What to produce: What is needed is an exact copy of the listing, with no pictures in it.

↓↓↓

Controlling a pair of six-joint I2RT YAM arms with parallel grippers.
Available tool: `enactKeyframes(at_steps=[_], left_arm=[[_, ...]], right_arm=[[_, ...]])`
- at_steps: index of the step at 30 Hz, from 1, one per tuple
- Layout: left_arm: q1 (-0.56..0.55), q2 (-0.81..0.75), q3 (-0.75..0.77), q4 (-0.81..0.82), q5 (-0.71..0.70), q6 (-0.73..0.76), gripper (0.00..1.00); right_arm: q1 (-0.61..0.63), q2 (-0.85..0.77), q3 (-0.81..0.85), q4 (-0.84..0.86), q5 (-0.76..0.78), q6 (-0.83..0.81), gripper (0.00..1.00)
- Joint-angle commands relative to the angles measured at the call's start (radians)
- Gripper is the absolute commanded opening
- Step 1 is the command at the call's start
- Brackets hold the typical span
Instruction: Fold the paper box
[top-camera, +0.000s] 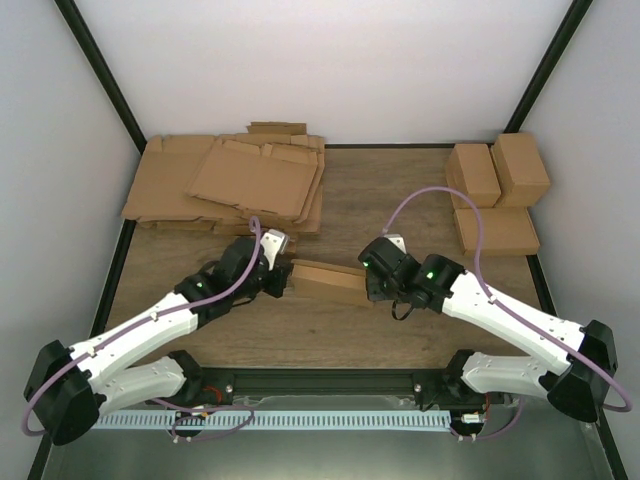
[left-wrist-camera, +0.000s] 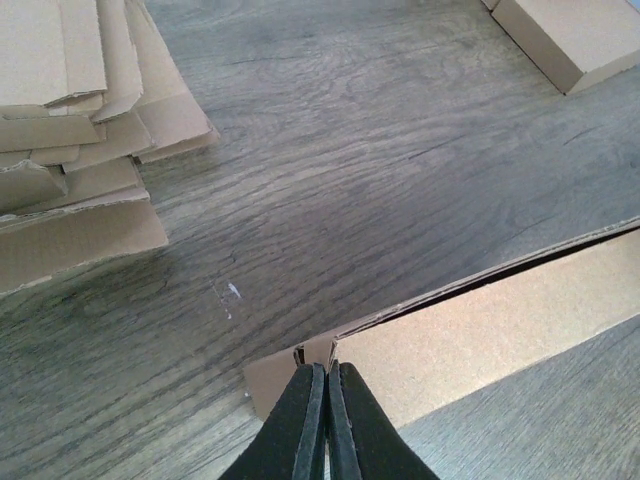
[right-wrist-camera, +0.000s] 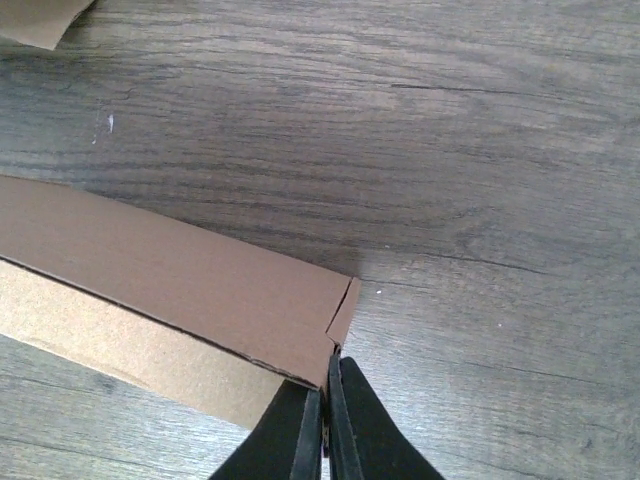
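Left gripper (left-wrist-camera: 326, 368): fingers pressed together to a thin slit, nipping the left end wall of the paper box (top-camera: 328, 283). Right gripper (right-wrist-camera: 326, 362): likewise closed to a slit, on the box's right end corner. Box part-folded, long and low, lying crosswise mid-counter (top-camera: 360, 180), spanning between the two grippers. Pile of flat cardboard sheets (top-camera: 225, 185) at far left corner. Folded boxes (top-camera: 495, 190) near far right corner, well apart from the grippers.

One paper box (top-camera: 328, 282), three closed boxes (top-camera: 497, 230)
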Motion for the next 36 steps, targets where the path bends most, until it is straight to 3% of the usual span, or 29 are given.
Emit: enactKeyframes(at_steps=[1, 9, 36], left_arm=[[-0.029, -0.015, 0.02, 0.036, -0.042, -0.073, 0.04], [-0.09, -0.011, -0.007, 0.087, -0.125, -0.143, 0.04], [-0.117, -0.039, -0.043, 0.091, -0.164, -0.148, 0.04]], right_arm=[[-0.003, -0.01, 0.042, 0.028, -0.01, 0.099, 0.02], [-0.003, 0.03, 0.033, 0.048, 0.023, 0.217, 0.01], [-0.003, -0.002, -0.009, 0.037, -0.005, 0.089, 0.01]])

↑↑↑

Written response:
Controlling a pair of six-joint I2RT YAM arms with parallel grippers.
Available tool: `enactKeyframes(at_steps=[_], left_arm=[[_, ...]], right_arm=[[_, ...]])`
- at_steps: index of the step at 30 Hz, from 1, one per tuple
- Layout: left_arm: q1 (-0.56..0.55), q2 (-0.81..0.75), q3 (-0.75..0.77), q4 (-0.81..0.82), q5 (-0.71..0.70), q6 (-0.73..0.76), gripper (0.00..1.00); right_arm: q1 (-0.61..0.63), q2 (-0.85..0.77), q3 (-0.81..0.85), q4 (-0.84..0.86), q5 (-0.76..0.78), q6 (-0.83..0.81), gripper (0.00..1.00)
- Joint-angle commands relative to the angles measured at the call's start (radians)
- Gripper is the absolute commanded opening
- Step 1 is the command at the call's start
- Brackets hold the typical span
Instruction: Fold the paper box
[top-camera, +0.000s] 
[left-wrist-camera, +0.000s] 
[right-wrist-camera, +0.000s] 
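Left gripper (left-wrist-camera: 326, 368): fingers pressed together to a thin slit, nipping the left end wall of the paper box (top-camera: 328, 283). Right gripper (right-wrist-camera: 326, 362): likewise closed to a slit, on the box's right end corner. Box part-folded, long and low, lying crosswise mid-counter (top-camera: 360, 180), spanning between the two grippers. Pile of flat cardboard sheets (top-camera: 225, 185) at far left corner. Folded boxes (top-camera: 495, 190) near far right corner, well apart from the grippers.

One paper box (top-camera: 328, 282), three closed boxes (top-camera: 497, 230)
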Motion for the next 36 steps, targets where the path bends most, until it is straight to 3% of the usual span, or 29 are given.
Emit: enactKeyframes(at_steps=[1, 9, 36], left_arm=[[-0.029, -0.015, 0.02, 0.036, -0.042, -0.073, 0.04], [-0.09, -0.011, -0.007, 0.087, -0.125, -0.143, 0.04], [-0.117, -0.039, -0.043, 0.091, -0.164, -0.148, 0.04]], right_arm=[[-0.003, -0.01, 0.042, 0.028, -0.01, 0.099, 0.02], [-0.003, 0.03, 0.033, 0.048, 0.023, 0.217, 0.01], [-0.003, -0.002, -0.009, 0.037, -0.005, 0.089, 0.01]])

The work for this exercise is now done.